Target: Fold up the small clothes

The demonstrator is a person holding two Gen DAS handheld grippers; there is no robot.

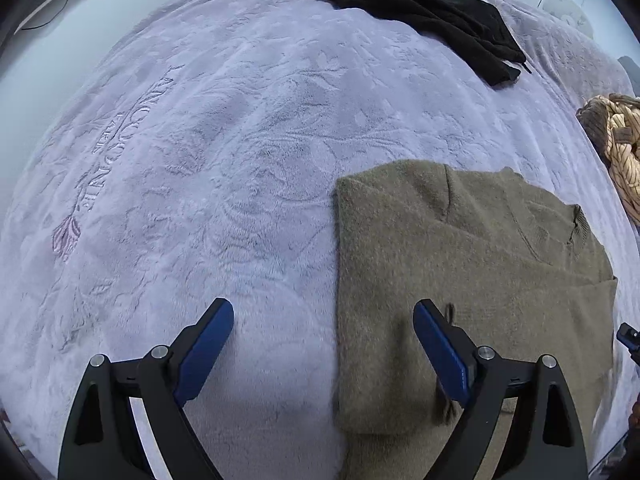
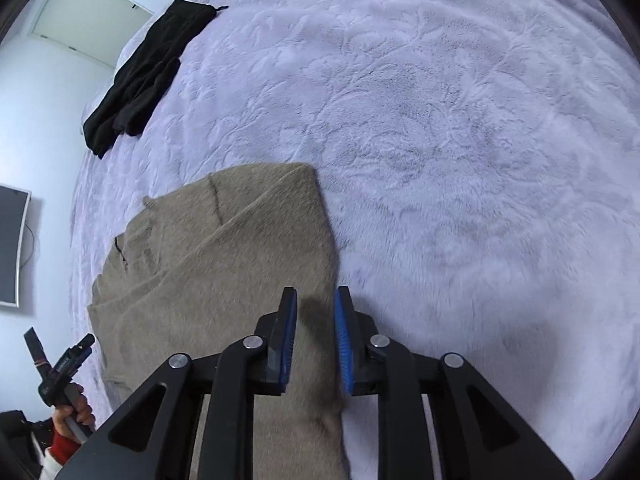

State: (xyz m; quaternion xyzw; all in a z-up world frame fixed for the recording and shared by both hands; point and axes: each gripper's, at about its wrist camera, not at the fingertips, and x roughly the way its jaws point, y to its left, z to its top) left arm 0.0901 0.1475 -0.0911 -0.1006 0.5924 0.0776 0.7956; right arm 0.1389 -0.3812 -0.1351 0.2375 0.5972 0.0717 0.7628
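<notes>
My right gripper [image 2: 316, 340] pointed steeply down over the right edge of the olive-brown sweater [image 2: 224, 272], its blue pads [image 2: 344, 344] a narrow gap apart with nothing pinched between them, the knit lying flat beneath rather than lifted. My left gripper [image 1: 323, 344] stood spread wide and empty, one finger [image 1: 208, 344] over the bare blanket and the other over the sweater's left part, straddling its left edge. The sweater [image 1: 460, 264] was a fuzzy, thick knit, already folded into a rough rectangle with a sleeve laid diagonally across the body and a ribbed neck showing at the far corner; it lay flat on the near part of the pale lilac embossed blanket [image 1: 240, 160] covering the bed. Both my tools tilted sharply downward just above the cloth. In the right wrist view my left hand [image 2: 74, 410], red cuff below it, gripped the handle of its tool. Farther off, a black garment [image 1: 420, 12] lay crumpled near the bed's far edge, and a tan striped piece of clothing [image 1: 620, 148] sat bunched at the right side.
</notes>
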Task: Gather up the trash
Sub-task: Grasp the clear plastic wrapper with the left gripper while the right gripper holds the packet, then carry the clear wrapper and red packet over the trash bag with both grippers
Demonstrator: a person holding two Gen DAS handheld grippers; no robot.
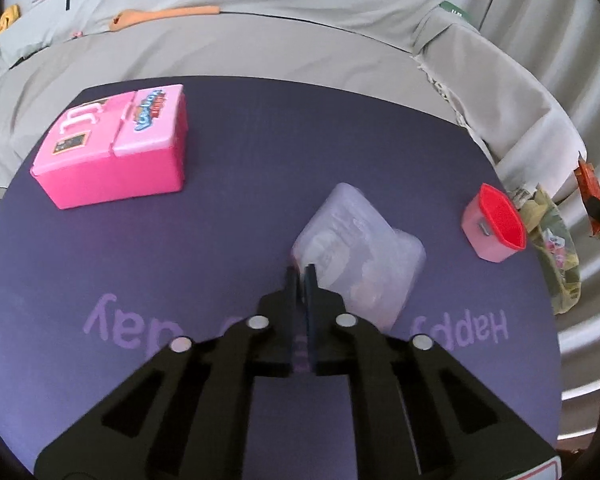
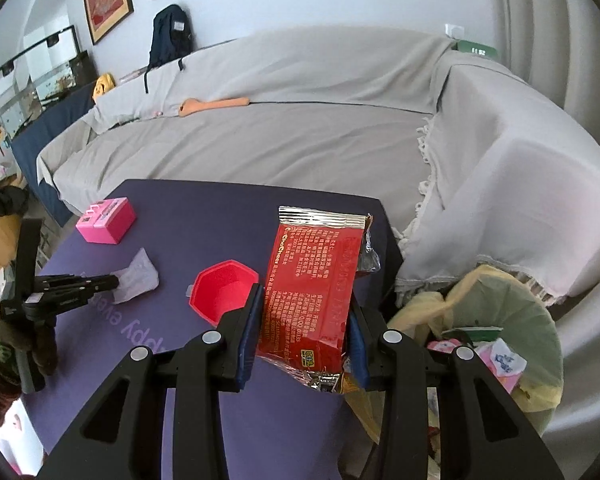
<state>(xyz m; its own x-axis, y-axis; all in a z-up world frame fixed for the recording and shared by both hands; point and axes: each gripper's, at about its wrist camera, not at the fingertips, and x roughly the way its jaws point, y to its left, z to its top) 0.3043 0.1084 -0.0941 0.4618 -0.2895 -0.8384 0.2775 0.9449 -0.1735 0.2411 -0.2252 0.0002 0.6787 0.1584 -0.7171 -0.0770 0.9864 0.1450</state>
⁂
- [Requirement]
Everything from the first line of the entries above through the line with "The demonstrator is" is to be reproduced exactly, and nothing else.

- [Finished task]
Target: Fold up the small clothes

The demonstrator is a person holding two Gen DAS handheld grippers; there is no robot.

That finishes the answer to the exercise.